Task to complete
The reply should return the data in full, exactly as written.

Recorded data
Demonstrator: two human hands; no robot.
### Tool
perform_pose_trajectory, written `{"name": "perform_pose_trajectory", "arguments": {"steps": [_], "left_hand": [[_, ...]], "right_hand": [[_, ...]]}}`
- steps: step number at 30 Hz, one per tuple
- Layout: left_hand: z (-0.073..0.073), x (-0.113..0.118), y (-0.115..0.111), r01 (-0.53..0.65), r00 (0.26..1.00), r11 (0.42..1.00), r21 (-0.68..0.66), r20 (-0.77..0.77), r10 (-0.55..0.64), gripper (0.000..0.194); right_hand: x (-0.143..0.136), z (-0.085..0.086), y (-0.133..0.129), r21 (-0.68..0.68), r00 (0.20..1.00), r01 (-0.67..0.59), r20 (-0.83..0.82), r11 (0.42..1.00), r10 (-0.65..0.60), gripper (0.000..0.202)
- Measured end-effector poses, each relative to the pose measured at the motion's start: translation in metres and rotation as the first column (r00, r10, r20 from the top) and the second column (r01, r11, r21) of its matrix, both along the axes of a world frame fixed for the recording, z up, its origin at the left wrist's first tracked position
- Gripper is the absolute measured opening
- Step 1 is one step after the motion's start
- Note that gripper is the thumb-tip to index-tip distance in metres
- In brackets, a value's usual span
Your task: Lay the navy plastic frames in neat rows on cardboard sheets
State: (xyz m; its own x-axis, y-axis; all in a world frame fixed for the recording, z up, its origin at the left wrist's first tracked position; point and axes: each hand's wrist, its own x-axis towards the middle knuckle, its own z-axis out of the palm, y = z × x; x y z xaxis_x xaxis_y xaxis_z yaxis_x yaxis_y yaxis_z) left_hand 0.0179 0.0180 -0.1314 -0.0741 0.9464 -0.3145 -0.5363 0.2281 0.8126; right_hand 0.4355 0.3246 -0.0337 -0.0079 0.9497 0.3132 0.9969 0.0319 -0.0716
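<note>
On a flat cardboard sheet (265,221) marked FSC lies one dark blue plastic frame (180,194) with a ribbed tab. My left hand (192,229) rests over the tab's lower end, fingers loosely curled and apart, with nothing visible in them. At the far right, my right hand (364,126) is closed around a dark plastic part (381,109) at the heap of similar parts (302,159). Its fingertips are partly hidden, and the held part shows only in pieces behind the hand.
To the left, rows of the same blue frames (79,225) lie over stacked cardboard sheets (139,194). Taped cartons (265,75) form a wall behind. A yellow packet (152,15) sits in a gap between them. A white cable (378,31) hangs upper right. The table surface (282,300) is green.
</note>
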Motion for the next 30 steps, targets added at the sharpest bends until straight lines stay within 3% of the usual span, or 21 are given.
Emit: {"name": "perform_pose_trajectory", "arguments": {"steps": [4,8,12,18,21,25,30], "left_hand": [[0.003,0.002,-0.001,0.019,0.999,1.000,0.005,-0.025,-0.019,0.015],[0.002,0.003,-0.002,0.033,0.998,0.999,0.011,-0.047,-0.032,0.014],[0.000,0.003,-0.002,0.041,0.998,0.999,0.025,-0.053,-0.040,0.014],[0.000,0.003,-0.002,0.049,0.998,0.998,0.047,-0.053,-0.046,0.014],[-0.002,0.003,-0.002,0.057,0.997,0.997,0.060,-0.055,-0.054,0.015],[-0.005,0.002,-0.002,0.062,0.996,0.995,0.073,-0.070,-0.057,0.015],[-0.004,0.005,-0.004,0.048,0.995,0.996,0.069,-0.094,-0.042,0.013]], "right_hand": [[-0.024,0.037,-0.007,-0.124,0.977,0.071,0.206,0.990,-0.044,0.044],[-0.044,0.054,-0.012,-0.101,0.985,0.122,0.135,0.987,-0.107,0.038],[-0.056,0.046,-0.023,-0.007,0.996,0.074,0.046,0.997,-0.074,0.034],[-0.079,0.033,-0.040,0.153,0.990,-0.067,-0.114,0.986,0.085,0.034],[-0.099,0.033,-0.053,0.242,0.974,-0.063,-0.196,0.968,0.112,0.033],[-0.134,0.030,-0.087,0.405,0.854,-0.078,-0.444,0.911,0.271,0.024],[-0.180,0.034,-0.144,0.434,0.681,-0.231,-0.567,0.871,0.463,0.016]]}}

Expected output
Demonstrator: two human hands; no robot.
### Tool
perform_pose_trajectory, written `{"name": "perform_pose_trajectory", "arguments": {"steps": [_], "left_hand": [[_, ...]], "right_hand": [[_, ...]]}}`
- steps: step number at 30 Hz, one per tuple
- Layout: left_hand: z (-0.073..0.073), x (-0.113..0.118), y (-0.115..0.111), r01 (-0.53..0.65), r00 (0.26..1.00), r11 (0.42..1.00), r21 (-0.68..0.66), r20 (-0.77..0.77), r10 (-0.55..0.64), gripper (0.000..0.194); right_hand: x (-0.143..0.136), z (-0.085..0.086), y (-0.133..0.129), r21 (-0.68..0.68), r00 (0.20..1.00), r01 (-0.67..0.59), r20 (-0.83..0.82), r11 (0.42..1.00), r10 (-0.65..0.60), gripper (0.000..0.202)
- Measured end-effector poses, each relative to the pose measured at the motion's start: translation in metres and rotation as the first column (r00, r10, r20 from the top) and the second column (r01, r11, r21) of its matrix, both along the axes of a world frame fixed for the recording, z up, its origin at the left wrist's first tracked position
- Gripper is the absolute measured opening
- Step 1 is one step after the motion's start
- Note that gripper is the thumb-tip to index-tip distance in metres
- In brackets, a value's usual span
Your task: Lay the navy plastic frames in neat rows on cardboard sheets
State: (xyz m; its own x-axis, y-axis; all in a world frame fixed for the recording, z up, its origin at the left wrist's first tracked position; point and axes: each hand's wrist, its own x-axis towards the middle knuckle, its own z-axis out of the palm, y = z × x; x y z xaxis_x xaxis_y xaxis_z yaxis_x yaxis_y yaxis_z) left_hand 0.0179 0.0180 -0.1314 -0.0741 0.9464 -0.3145 -0.5363 0.2281 0.8126; right_hand 0.4355 0.3246 -0.0337 -0.0079 0.9497 0.3132 0.9969 0.0319 -0.0716
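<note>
On a flat cardboard sheet (265,221) marked FSC lies one dark blue plastic frame (180,194) with a ribbed tab. My left hand (192,229) rests over the tab's lower end, fingers loosely curled and apart, with nothing visible in them. At the far right, my right hand (364,126) is closed around a dark plastic part (381,109) at the heap of similar parts (302,159). Its fingertips are partly hidden, and the held part shows only in pieces behind the hand.
To the left, rows of the same blue frames (79,225) lie over stacked cardboard sheets (139,194). Taped cartons (265,75) form a wall behind. A yellow packet (152,15) sits in a gap between them. A white cable (378,31) hangs upper right. The table surface (282,300) is green.
</note>
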Motion for the next 30 steps, targets added at the sharpest bends until straight lines stay within 3% of the usual span, or 21 are given.
Emit: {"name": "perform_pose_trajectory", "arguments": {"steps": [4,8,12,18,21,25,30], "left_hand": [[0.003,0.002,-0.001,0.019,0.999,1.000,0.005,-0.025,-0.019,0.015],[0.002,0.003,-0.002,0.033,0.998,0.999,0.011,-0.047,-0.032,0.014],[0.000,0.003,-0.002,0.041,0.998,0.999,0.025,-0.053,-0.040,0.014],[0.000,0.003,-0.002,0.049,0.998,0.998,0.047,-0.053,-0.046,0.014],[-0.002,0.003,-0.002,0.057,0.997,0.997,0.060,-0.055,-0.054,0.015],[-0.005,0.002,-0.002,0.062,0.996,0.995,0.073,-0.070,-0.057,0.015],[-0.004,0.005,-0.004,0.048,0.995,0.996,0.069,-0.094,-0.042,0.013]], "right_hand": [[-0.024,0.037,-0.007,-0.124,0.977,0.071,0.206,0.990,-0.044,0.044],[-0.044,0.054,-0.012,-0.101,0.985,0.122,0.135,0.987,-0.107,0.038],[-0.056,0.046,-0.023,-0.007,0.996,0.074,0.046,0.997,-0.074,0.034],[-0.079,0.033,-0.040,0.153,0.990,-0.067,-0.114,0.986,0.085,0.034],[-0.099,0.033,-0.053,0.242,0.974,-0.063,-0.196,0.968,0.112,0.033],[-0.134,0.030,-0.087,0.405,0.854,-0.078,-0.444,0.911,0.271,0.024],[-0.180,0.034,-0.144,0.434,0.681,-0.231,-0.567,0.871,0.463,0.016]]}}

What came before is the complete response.